— DATA SECTION —
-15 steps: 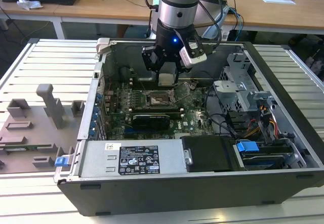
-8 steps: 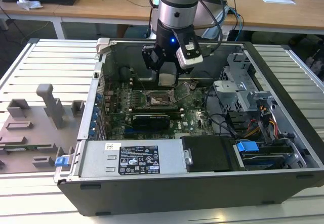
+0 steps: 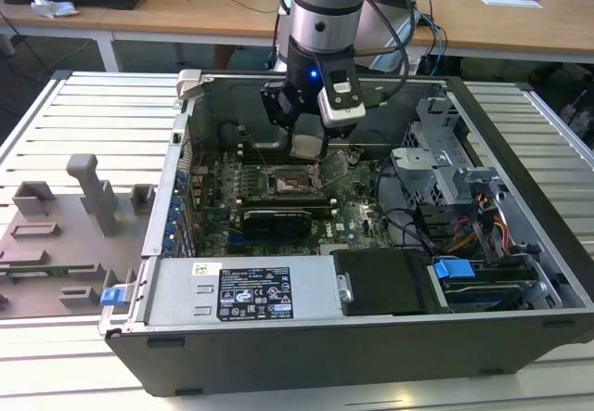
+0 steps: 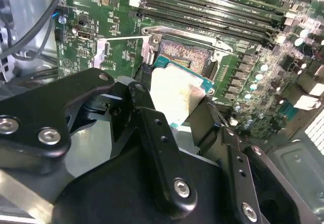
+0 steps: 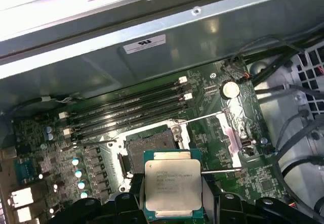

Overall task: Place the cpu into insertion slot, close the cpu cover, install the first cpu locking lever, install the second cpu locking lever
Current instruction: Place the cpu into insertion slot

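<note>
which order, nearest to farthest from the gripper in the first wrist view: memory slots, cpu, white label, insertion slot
1. cpu, held in the gripper
2. insertion slot, just beyond the chip
3. memory slots, past the socket
4. white label, on the case wall

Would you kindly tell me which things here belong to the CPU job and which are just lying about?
Job: pale silvery square cpu chip, held in the black pincer; dark square insertion slot with silver rim; thin metal locking lever.
Lying about: long black memory slots; round silver coin battery; grey labelled power supply box; grey plastic blocks.
</note>
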You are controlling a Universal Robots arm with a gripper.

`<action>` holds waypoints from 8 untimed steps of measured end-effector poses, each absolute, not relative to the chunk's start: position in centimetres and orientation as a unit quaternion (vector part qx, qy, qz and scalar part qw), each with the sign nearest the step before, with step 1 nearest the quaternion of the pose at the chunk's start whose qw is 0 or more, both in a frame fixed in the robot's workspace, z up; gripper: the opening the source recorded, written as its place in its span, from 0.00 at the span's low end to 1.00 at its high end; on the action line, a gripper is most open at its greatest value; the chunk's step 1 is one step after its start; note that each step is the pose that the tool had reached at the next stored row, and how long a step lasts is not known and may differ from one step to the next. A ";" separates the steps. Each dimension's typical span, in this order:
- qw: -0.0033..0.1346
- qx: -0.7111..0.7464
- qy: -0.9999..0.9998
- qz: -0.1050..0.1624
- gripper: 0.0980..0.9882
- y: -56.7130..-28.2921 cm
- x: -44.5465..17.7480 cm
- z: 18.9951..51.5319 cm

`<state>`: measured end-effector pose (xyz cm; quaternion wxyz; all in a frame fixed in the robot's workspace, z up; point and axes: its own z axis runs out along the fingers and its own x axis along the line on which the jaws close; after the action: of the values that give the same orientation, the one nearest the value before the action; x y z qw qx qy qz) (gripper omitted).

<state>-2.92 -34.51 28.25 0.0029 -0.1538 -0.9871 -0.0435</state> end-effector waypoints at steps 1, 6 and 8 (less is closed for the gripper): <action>0.002 -0.169 -0.985 -0.044 0.50 -34.5 -2.9 28.2; 0.001 -0.204 -0.978 -0.044 0.50 -34.5 -2.9 28.2; 0.000 -0.215 -0.976 -0.044 0.50 -34.5 -2.9 28.2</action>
<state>-2.91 -34.51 28.18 0.0002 -0.2145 -0.9757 -0.0436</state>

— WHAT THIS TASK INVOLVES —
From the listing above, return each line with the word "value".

— ANSWER FOR THIS EXERCISE —
`<action>` holds waypoints from 8 untimed steps of measured end-effector poses, each absolute, not relative to the chunk's start: position in centimetres and orientation as a unit quaternion (vector part qx, qy, qz and scalar part qw), each with the sign nearest the step before, with step 1 nearest the quaternion of the pose at the chunk's start whose qw is 0 or more, both in a frame fixed in the robot's workspace, z up; gripper: the opening the source recorded, written as its place in its span, from 0.00 at the span's low end to 1.00 at its high end; on the action line, a gripper is most open at its greatest value; the chunk's step 1 is one step after its start; note that each step is the pose that the tool had reached at the next stored row, and how long a step lasts is not known and may differ from one step to the next. A ";" separates the steps. Each dimension's typical span, in this order:
`<state>`: measured end-effector pose (xyz cm; quaternion wxyz; all in a frame fixed in the robot's workspace, z up; point and axes: its own z axis runs out along the fingers and its own x axis along the line on which the jaws close; after the action: of the values that give the same orientation, the one nearest the value before the action; x y z qw qx qy qz) (gripper omitted).

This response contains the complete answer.